For the last couple years, big technology giants have invested heavily into healthcare for business solutions, cloud applications, etc., but we have yet to see a major big data and big pharma partnership that really creates reduced research and development spending and more efficient drugs.
All that may be changing soon.
Big Data and Big Pharma Come Together
Schwan makes a great point in saying, “(top technology) companies are experts at digitizing and analyzing data; they have the tools and algorithms necessary to make sense of mountains of information.”
He then added, “But what they miss is the medical knowledge, the understanding of biology. They can’t ask the right questions. They can program, but they don’t know what to program.“
These comments by Schwan make perfect sense, and sound very much like Tibco Software CEO and founder Vivek Ranadive when I spoke to him about the future of big data last year. He explained that big data could be a massive opportunity in healthcare if big data and healthcare can get on the same page and work together towards a common goal, identifying candidates with the highest likelihood of market success.
In essence, a company like Tibco or Tableau (DATA) can collect data on clinical trials, molecules and drugs that are currently FDA approved to find which combination and single agents can be most effective at treating diseases.
For a company like Roche, such data could be extremely useful.
How Big Data Helps Big Pharma
Specifically, Roche is one of the largest pharmaceutical companies in the world. It has more products than one can count, over 30 ongoing Phase 3 trials, and recently identified 66 new molecule entities. While such drug development and Roche’s $17.6 billion in operating profit is great, its near $9 billion commitment to R&D and the seven million hour plus commitment it takes to produce and develop just one drug leaves room for major improvement.
What the incorporation of big data can do is give RHHBY a better idea of what candidates and compounds work without so much testing.

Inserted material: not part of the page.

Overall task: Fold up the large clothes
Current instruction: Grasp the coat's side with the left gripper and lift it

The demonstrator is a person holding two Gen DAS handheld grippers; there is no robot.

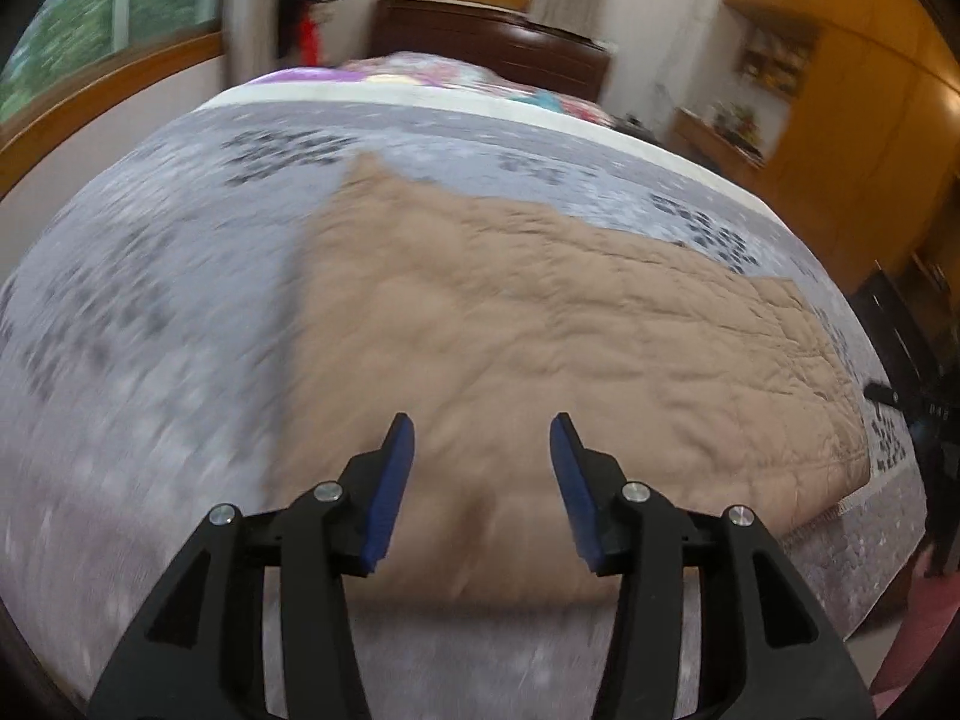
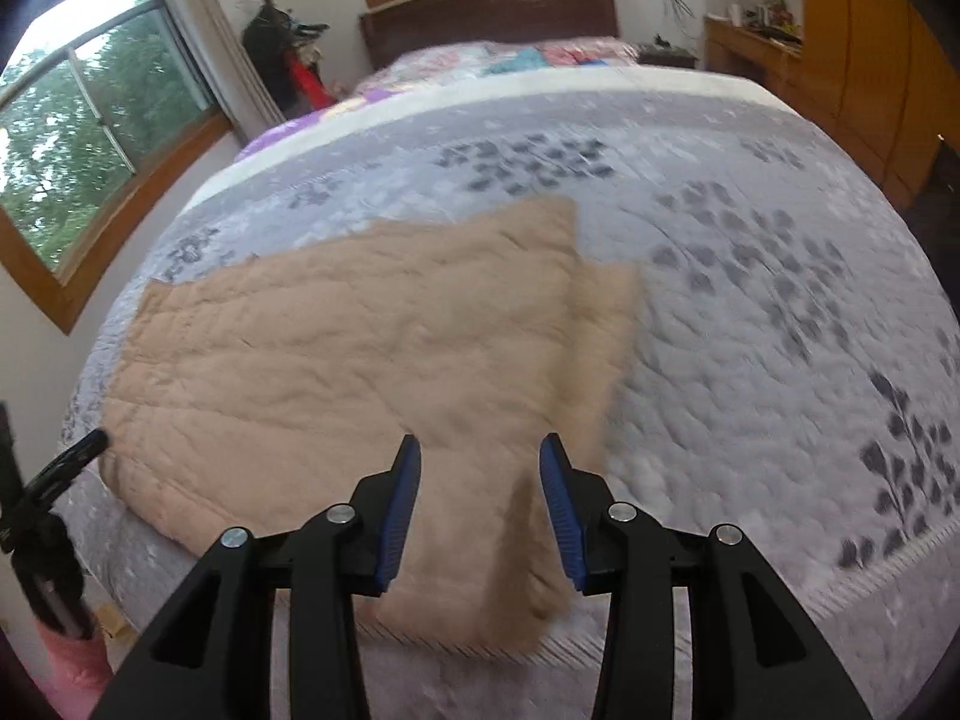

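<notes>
Tan quilted fabric piece, part-folded, is spread on grey patterned bedspread ahead of both tools; left gripper and right gripper are held agape, empty; risk judged: only one layer is pinched, skewing the fold.

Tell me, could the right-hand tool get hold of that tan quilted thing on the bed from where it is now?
Probably yes. The right tool is open and empty, pointing straight at the tan quilted cloth, whose near edge lies just ahead on the grey bedspread. Nothing sits between them.
</notes>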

This is possible by pooling all of Roche’s past data on every molecular entity ever tested to identify what works best and how.
For a company that has performed as many tests and has as much data as Roche, there’s a good chance that Roche could even find significant value in tested molecules that otherwise seem lost, much like Johnson & Johnson‘s (JNJ) Zytiga.
The blockbuster cancer drug Zytiga was passed on by just about every big pharma company before it was purchased by Cougar for just $1 million. Essentially, it was tested and then considered worthless.
However, further collaboration and additional testing unveiled a major opportunity in prostate cancer, with Zytiga increasing life in patients with the disease upwards of 40% versus standard of care. JNJ then turned around and bought Cougar for a near $1 billion.
The key takeaway is that by incorporating all pooled data and visually seeing what molecular entities work and how, Roche can better identify not only obvious opportunities, but also those under the radar.
In doing so, Roche and any big pharma company with loads of clinical data can reduce R&D costs while increasing clinical trial success rates. This in turn leads to higher revenue, lower operating costs and higher stock prices.
Therefore, the start of big data and big pharma’s relationship could very well be the start of something very special for the healthcare industry.
As of this writing, Brian Nichols owns no stock in any company mentioned.